> _REQUIRED WORK_
The word "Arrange": say how many lines of the data below contain it, and give the number alone.

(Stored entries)
[Start of section]
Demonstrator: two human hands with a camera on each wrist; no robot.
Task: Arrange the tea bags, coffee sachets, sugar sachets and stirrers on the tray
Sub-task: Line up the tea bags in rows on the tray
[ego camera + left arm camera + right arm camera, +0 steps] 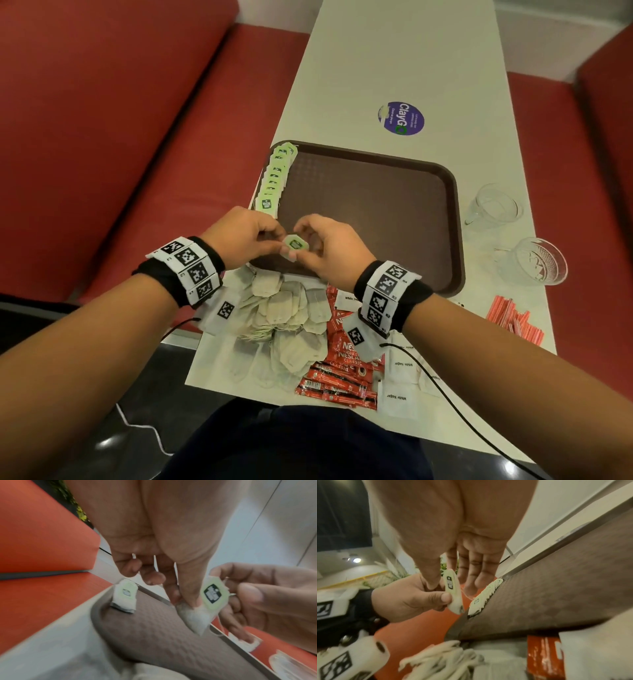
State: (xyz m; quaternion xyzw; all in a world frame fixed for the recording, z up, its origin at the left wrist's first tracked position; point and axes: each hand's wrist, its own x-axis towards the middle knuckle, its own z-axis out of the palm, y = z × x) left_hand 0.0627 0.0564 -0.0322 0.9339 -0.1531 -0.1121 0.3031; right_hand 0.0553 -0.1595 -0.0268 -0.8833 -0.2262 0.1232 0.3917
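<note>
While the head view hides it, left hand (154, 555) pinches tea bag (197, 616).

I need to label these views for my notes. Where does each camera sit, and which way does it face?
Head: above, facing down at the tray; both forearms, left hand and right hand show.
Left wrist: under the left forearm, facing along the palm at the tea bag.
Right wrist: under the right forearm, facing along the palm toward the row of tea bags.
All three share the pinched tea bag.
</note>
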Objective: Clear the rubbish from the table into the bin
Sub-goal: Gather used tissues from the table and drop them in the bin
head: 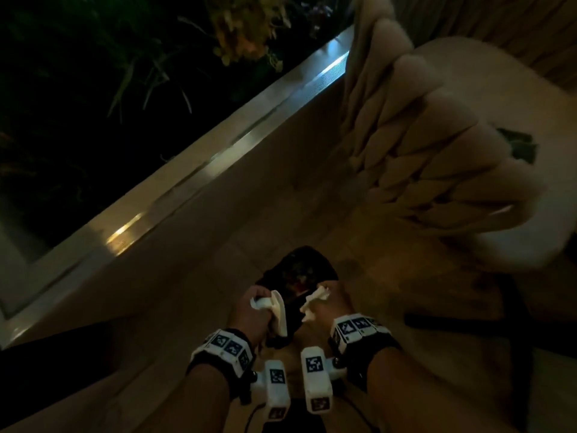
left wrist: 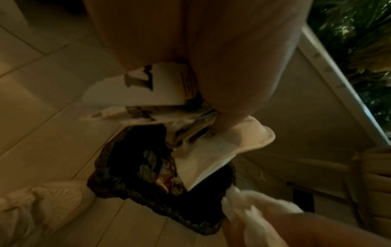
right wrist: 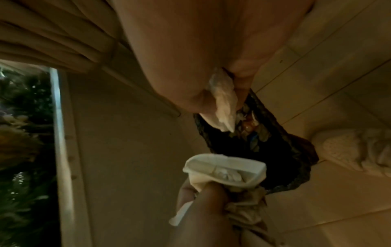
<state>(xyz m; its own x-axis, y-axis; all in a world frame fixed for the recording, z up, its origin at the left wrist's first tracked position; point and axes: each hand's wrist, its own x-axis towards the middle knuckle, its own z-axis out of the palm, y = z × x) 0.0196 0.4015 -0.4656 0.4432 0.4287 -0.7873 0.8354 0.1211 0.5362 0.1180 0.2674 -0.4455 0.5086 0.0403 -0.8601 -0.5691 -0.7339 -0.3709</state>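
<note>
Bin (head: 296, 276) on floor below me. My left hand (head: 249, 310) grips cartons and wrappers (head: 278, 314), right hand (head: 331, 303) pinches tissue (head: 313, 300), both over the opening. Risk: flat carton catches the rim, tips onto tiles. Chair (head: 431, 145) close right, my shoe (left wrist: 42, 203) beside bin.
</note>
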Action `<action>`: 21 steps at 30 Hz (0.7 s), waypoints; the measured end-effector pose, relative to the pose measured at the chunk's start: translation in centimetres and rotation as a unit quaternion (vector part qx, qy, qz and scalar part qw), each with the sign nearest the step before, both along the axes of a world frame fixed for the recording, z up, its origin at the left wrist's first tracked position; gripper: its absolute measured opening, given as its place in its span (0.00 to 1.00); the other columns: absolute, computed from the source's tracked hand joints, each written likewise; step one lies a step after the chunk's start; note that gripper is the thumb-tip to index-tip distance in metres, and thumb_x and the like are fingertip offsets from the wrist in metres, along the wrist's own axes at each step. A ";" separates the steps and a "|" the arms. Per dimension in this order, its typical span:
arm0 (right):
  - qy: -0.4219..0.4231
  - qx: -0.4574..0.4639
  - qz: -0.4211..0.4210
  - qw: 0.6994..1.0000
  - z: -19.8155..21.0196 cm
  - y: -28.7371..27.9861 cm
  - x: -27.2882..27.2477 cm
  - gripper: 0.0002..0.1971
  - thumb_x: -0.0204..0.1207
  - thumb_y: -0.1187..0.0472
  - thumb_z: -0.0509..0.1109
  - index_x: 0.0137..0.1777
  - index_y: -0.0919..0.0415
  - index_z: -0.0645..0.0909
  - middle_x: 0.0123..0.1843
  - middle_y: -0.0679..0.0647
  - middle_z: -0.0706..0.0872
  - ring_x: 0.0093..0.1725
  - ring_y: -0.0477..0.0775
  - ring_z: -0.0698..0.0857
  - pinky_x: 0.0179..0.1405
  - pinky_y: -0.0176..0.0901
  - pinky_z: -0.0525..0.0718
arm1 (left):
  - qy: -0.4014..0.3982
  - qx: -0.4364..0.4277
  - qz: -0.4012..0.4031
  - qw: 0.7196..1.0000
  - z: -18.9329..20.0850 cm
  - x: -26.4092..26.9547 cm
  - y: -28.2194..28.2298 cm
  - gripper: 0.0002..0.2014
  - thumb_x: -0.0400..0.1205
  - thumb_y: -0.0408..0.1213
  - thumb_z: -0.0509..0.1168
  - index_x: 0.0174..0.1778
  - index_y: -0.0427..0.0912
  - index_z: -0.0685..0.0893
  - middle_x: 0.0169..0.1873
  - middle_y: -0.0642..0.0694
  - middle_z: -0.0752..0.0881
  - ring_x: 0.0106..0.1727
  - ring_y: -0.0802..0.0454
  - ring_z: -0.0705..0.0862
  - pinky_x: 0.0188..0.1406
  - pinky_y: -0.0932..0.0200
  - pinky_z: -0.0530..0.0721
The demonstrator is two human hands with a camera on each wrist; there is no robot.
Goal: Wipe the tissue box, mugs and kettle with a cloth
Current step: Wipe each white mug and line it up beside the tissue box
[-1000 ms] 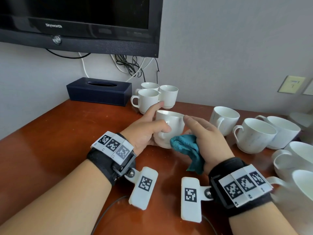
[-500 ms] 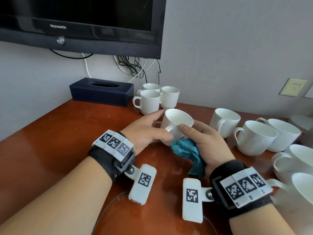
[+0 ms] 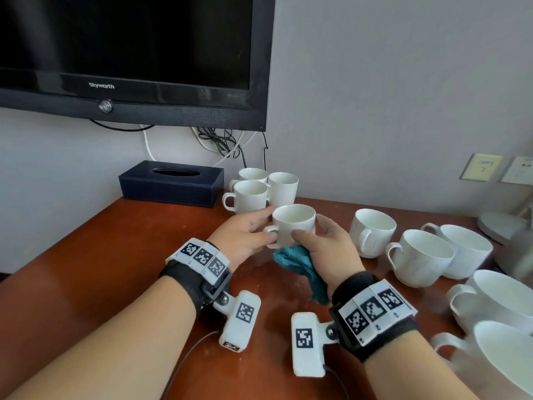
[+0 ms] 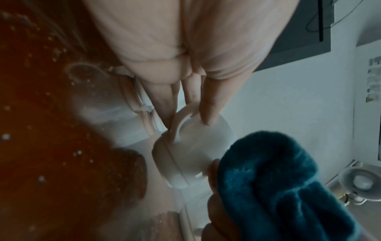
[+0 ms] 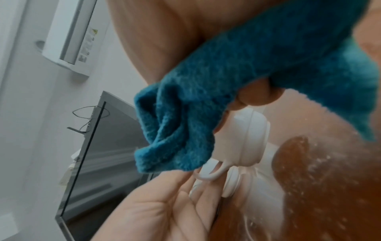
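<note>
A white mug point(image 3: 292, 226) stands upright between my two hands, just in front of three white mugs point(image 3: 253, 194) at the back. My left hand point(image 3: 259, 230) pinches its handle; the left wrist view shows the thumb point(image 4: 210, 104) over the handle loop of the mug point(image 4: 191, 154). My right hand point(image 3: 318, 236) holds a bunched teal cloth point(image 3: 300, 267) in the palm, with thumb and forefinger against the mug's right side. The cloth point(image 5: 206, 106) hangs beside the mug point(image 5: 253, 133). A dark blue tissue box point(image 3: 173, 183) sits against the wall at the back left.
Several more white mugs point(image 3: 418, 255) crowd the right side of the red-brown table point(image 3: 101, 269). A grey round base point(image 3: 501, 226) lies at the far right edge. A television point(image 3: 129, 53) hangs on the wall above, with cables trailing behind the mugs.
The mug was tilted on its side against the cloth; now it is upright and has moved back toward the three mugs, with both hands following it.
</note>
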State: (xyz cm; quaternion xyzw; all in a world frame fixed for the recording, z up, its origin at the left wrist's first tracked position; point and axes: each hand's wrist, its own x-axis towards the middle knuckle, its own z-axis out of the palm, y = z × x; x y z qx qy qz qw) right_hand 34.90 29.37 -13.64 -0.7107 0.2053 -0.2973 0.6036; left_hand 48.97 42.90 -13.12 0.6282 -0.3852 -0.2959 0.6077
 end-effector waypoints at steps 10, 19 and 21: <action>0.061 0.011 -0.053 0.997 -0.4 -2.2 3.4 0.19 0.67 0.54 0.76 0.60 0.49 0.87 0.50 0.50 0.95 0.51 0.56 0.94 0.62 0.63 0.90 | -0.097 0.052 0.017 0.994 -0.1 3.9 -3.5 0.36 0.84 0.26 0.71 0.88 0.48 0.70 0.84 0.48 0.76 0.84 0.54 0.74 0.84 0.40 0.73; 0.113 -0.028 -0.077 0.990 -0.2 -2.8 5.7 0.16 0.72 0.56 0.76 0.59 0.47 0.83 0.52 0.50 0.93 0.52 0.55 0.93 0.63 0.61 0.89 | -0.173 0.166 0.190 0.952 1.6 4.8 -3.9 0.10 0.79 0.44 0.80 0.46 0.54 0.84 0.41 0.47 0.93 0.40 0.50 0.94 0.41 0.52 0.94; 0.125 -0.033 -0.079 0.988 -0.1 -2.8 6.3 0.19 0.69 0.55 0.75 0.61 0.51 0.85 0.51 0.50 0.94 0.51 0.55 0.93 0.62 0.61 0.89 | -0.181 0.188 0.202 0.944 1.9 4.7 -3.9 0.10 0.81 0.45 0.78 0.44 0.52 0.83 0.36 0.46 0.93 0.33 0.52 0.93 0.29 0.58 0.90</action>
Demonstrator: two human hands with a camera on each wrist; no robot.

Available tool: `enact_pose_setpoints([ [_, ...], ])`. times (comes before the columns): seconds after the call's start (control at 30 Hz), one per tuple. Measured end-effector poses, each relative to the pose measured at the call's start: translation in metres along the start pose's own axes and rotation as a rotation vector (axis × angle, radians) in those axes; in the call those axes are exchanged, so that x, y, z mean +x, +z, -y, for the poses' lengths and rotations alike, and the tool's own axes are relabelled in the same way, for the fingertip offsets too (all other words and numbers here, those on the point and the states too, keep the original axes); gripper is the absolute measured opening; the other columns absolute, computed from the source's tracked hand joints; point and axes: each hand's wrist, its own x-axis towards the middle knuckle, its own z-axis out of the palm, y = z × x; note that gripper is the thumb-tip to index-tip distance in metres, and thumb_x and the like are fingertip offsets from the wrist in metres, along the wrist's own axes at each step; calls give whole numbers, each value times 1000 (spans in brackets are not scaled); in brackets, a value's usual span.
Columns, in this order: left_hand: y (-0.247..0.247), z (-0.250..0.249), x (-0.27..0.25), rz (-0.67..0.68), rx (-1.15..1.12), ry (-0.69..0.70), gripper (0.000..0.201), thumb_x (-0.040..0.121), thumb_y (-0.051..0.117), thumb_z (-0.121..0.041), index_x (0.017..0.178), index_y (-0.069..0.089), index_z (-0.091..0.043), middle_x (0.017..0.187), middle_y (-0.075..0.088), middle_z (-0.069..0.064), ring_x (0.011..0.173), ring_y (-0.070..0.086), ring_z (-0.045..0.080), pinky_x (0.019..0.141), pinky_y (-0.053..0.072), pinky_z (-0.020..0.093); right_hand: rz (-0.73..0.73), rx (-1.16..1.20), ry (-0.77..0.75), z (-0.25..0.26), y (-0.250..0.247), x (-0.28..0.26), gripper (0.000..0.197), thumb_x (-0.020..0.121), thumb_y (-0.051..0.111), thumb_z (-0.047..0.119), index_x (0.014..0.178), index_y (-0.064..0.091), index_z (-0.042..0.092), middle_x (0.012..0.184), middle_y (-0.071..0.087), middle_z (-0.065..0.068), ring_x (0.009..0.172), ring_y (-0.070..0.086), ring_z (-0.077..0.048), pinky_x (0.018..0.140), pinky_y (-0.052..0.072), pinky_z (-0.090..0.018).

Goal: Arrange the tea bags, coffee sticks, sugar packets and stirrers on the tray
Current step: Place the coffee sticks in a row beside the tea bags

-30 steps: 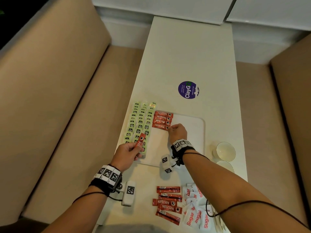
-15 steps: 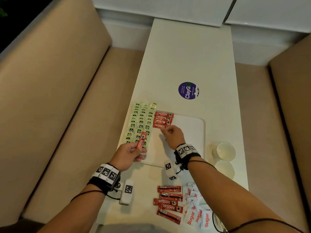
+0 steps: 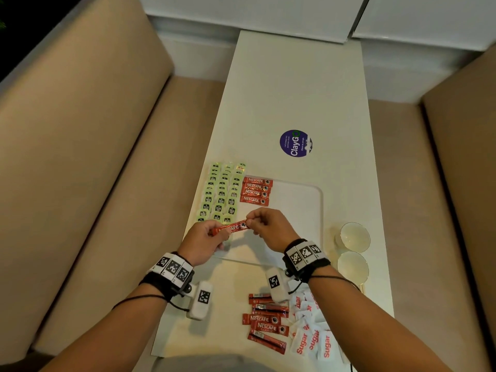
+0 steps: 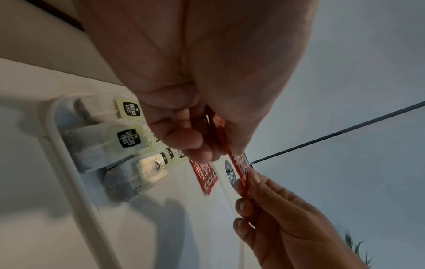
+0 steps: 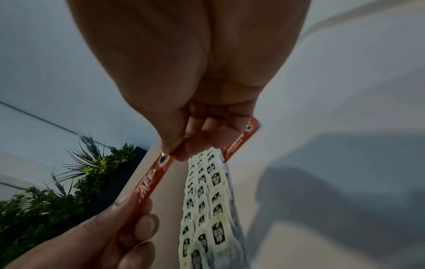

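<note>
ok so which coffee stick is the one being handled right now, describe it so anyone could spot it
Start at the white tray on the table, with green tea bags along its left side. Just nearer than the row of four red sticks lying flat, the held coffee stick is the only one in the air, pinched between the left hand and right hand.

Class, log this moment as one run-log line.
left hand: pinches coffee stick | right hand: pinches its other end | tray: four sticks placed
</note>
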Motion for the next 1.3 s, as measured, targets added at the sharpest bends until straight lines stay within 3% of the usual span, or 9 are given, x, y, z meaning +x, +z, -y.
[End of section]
> _FINAL ANSWER_
2